Cette interdiction est prévue pour s’appliquer du 1er juin au 15 octobre 2026 de 10 heures à 20 heures et sur les périmètres suivants :

- Grande Rue, la partie comprise entre le Pont Battant et la Rue de la Préfecture dont les Places Pasteur et du 8 septembre - Place Granvelle Grande Rue, la partie comprise entre le Pont Battant et la Rue de la Préfecture dont les Places Pasteur et du 8 septembre,

- Place Granvelle,

- Rue des Granges, de la Place de la Révolution à la place Jean Cornet,

- Rue Battant,

- Rue de la Madeleine,

- Square Bouchot,

- Rue Champrond,

- Square Saint-Amour,

- Zone commerciale de Chateaufarine,

- Passage Pierre Adrien Paris, entrée des Halles Beaux Arts.

La juge des référés a été saisie selon une procédure d’urgence à la fois par la fédération des acteurs de la solidarité et la fédération des acteurs de la solidarité Bourgogne Franche-Comté et par une personne domiciliée au CCAS de Besançon et des élus de l’opposition municipale.

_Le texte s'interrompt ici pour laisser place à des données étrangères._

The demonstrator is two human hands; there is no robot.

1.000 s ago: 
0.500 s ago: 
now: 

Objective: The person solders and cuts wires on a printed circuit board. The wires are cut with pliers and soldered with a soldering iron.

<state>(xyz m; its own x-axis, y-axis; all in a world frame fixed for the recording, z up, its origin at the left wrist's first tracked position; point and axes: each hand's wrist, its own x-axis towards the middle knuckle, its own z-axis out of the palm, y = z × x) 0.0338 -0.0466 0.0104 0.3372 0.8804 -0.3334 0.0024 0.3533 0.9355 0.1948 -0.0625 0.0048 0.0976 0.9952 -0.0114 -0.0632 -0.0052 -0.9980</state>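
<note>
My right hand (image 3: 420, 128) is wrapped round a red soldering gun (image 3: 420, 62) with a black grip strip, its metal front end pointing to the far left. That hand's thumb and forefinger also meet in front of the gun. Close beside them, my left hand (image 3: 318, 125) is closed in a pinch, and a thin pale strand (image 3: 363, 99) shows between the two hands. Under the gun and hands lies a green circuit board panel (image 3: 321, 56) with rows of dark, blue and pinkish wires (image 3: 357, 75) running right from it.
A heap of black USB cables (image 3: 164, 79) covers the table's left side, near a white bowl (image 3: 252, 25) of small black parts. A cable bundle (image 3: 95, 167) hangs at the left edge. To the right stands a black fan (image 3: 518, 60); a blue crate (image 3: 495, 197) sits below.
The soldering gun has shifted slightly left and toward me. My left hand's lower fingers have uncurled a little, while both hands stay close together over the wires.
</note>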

La juge des référés du tribunal a considéré que le maire de Besançon avait démontré non seulement la réalité des troubles à l’ordre public générés par des individus occupant de manière prolongée l’espace public en s’appuyant notamment sur des extraits de mains courantes et de registres d’interventions des forces de l’ordre mais aussi que la mesure d’interdiction était proportionnée car limitée dans le temps et circonscrite à certains secteurs de la ville.

Cette interdiction pourra donc s’appliquer jusqu’à ce que le tribunal statue de manière définitive sur sa légalité.